Quote the entries below from the line with "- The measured" through the line with "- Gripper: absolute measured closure", both ends included, and only those lines.

[SOURCE INFORMATION Boundary: Start]

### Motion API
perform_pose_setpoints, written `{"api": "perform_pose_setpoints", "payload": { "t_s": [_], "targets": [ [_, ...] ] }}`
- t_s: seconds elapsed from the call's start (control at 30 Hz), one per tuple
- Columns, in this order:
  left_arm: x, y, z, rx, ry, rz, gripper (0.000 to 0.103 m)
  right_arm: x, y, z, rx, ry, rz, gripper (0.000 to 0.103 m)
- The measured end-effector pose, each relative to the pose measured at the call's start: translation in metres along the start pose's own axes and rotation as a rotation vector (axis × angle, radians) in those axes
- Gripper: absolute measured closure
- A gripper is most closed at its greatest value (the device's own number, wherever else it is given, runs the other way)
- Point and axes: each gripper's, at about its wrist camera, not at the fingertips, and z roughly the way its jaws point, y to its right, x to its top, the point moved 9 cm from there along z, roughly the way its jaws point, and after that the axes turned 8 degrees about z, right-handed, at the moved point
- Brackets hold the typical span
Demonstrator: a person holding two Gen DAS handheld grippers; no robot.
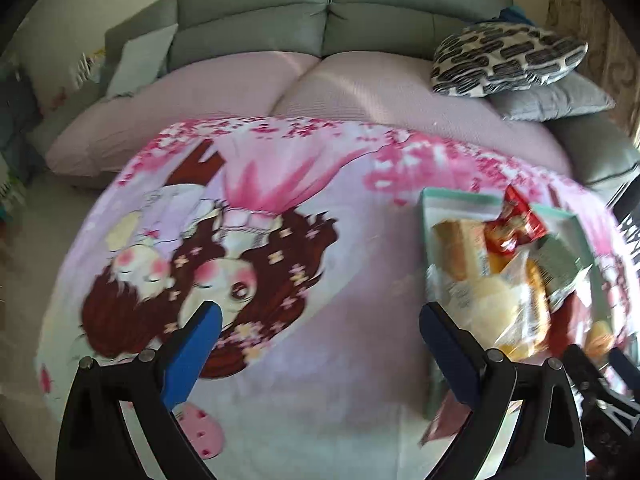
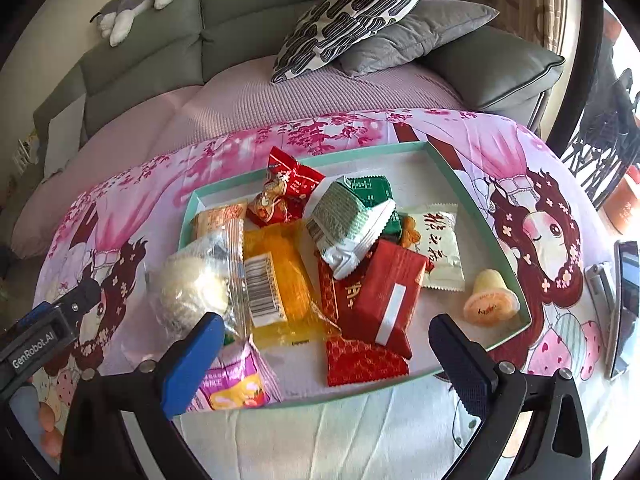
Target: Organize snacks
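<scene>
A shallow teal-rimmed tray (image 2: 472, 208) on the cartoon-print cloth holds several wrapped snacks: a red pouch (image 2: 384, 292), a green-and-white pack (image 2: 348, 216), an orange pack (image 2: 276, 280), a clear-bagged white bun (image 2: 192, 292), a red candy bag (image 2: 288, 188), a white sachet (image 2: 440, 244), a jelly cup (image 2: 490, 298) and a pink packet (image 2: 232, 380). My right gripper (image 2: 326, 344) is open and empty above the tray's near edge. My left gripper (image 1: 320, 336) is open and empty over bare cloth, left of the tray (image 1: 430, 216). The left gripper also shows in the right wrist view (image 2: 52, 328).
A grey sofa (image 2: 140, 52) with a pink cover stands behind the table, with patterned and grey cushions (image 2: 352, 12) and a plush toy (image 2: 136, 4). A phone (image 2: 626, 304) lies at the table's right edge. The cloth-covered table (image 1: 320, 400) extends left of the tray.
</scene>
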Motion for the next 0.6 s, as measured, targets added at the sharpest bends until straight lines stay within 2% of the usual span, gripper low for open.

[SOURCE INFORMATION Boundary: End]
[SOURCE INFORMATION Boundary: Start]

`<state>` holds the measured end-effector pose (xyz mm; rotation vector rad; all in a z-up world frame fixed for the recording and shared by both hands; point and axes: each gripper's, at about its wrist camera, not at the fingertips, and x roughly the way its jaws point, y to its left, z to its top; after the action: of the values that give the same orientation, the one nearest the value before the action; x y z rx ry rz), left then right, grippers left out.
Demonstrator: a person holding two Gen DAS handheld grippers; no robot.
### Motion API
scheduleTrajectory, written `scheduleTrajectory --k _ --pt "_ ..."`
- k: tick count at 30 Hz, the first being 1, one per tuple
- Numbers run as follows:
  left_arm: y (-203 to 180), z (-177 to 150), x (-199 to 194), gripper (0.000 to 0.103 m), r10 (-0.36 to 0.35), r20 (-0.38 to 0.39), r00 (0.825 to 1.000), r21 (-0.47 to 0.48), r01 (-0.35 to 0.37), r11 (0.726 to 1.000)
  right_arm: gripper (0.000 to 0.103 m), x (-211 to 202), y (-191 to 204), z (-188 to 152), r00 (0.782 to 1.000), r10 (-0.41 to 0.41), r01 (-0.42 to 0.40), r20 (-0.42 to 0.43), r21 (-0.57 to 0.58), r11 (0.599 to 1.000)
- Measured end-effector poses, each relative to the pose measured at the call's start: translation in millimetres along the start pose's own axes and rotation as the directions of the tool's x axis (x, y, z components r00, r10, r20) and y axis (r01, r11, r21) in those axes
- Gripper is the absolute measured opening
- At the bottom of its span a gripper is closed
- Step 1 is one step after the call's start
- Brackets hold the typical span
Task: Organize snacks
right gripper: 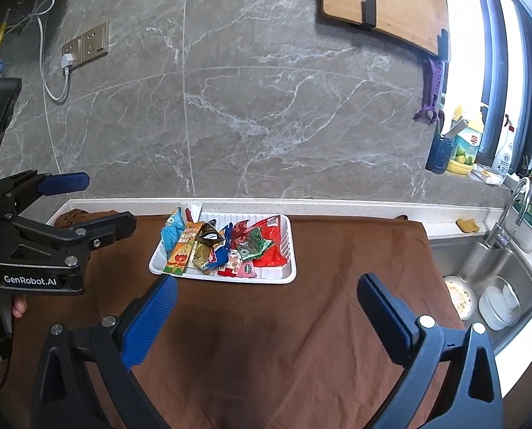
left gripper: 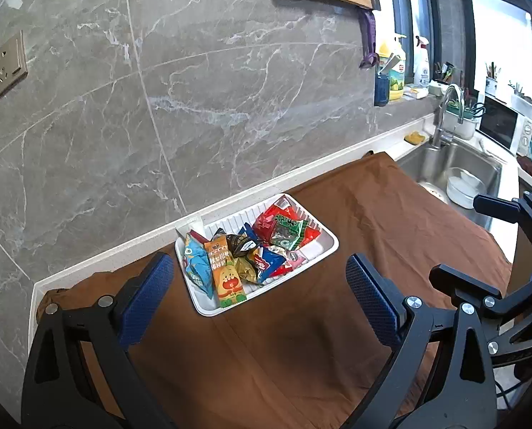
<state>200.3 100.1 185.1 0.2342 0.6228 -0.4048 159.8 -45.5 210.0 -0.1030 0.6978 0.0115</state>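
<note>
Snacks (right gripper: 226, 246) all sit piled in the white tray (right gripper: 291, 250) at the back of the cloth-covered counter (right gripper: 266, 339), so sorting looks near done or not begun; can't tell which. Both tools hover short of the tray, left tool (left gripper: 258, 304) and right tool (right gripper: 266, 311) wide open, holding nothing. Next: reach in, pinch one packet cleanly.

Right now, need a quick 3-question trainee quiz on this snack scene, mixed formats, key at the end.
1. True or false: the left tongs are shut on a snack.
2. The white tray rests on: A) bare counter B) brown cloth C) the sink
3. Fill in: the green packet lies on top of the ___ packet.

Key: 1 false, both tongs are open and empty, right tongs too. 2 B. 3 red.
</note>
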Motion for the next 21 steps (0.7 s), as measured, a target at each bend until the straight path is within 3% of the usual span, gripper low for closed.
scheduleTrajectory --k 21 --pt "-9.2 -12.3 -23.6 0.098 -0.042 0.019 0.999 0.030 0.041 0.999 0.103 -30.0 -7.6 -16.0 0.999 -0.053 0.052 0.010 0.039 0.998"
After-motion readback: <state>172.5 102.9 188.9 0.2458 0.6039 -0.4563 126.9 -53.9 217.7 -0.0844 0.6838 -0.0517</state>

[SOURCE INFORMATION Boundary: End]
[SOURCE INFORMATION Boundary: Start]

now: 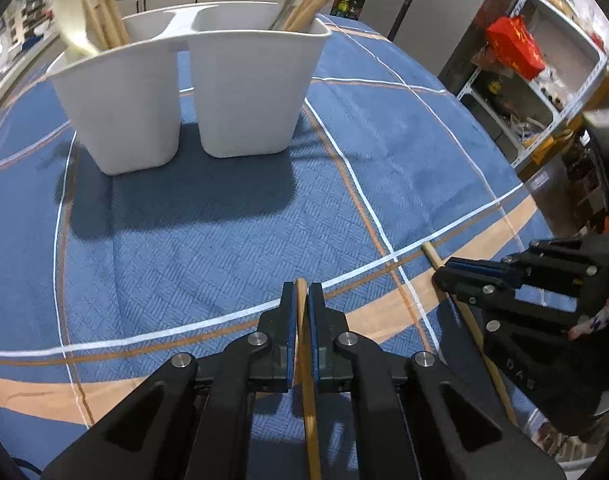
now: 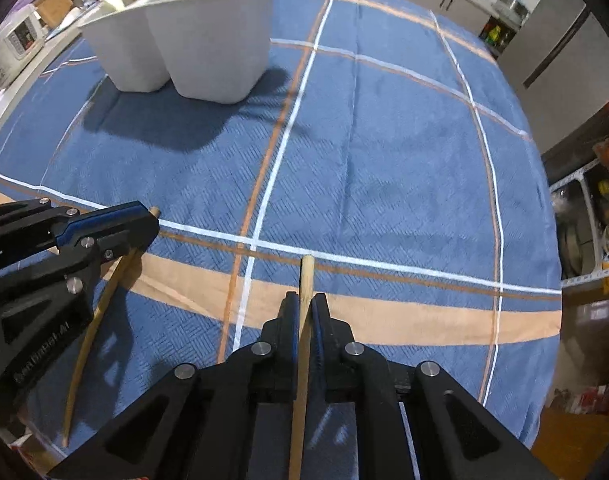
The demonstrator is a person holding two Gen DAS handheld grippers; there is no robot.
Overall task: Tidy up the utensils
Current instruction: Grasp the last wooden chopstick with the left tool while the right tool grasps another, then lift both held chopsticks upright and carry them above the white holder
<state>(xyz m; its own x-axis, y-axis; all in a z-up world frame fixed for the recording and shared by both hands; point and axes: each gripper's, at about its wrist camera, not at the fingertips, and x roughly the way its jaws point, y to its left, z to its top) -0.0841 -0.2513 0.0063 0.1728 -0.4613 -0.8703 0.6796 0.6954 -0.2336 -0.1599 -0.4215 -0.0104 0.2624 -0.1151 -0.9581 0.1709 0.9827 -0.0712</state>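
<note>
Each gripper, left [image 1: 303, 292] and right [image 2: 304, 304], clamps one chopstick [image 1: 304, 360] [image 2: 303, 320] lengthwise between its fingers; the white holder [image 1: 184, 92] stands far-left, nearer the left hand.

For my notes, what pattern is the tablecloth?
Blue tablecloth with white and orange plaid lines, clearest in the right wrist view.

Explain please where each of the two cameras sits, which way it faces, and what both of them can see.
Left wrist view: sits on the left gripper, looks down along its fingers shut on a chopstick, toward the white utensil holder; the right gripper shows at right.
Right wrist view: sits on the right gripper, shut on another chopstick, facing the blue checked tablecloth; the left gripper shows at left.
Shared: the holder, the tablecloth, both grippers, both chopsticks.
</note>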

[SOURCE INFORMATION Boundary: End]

ANSWER SPACE:
- The measured end-effector pose, each relative to the pose measured at the call's start: translation in metres along the start pose's own axes and rotation as a rotation vector (axis × angle, radians) in those axes
- Gripper: absolute measured closure

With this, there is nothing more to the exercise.